Make no mistake, I know that I am imperfect. I have done wrong. And thus I have truly resolved to start addressing these issues, to get help etc. I confessed to my mother that I self harm. We talked about therapy. As painful as it was, I have opened up about every little thing that has bothered me, and am slowly but steadily working toward a healthy resolution. I even started praying again. That is another thing. I absolutely adore my mother, and love her more than life itself. She would not be proud if she knew how bitter, over the top, and off the edge I have become in recent times. She raised me better than that. And it literally brings tears to my eyes to know that I have forsaken her upbringing with my boorishness. Hatred will get me nowhere. Neither will defeatism, rage, blanket generalizations etc.

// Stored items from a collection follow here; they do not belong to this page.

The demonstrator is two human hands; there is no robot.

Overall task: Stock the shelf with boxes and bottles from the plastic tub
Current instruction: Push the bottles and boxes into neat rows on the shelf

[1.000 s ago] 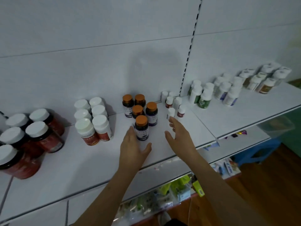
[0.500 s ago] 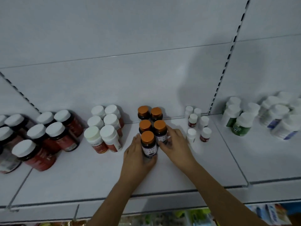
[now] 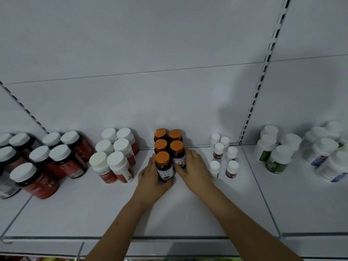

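Note:
Several dark bottles with orange caps (image 3: 168,145) stand in two rows on the white shelf (image 3: 113,213), near the back wall. My left hand (image 3: 150,178) curls round the front orange-capped bottle (image 3: 164,166) from the left. My right hand (image 3: 194,166) wraps its fingers round the bottle (image 3: 177,153) just behind and to the right of it. The plastic tub is out of view.
Left of the cluster stand white-capped bottles with red labels (image 3: 114,153), then larger dark red jars (image 3: 49,162). Small white vials (image 3: 223,153) stand to the right, then green-labelled bottles (image 3: 273,155) and blue-labelled ones (image 3: 327,157) past the upright (image 3: 263,68).
Both hands reached forward from the shelf's front and closed round the front orange-capped bottles. The view swung left and drew closer to the shelf.

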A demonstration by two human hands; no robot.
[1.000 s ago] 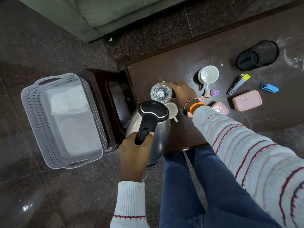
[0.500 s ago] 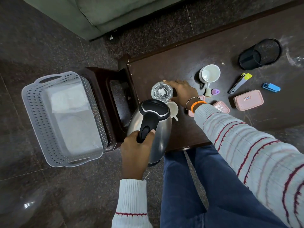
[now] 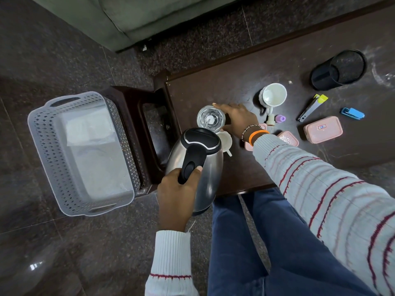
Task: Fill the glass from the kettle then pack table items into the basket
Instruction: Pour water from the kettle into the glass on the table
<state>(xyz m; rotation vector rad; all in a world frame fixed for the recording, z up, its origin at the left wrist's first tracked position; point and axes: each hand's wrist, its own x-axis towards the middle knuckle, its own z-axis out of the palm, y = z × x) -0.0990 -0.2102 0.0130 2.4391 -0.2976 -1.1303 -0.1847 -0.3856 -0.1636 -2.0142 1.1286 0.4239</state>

What I Truly Want Out of Life
To have my own family. To be a loving father and husband with the beautiful Christian wife who has an insanely high libido and the two little daughters to love and cherish with all of my heart. To raise them within the Church. To pour out my heart for them. To have no other desire than to please my family, and be as self emptying as I possibly can. This is my dream. I have long come to peace with the fact that I will never be "normal" - I will never be popular, a social butterfly etc. - especially since I am conservative in about the bluest state of the union, but if I am able to attain my dream in the end, then it will have all been worth it.
That Being Said,
My behavior has been counterproductive to attaining my dream. Forsaking my values, demonizing the entire female sex, glorifying prostitution etc - is there no limit to my shenanigans? - I have gone over the deep end. I am never going to get a wife like Marisa Miller if I keep this up, much less any woman at all except for one who is as bitter, disgruntled, and miserable as I am.
More than that however, my behavior has been wrong. That is, not only is it counterproductive to my dream, but it is morally reprehensible and bad, to say in the least. That being said, I have resolved to truly make a change, and from this moment forth to be a better man.
To everyone whom I have ever offended, hurt, or estranged - women, friends, peers - I sincerely offer you this apology from the bottom of my heart. I was wrong and I acknowledge it, offering no excuse for my behavior. Can you forgive me?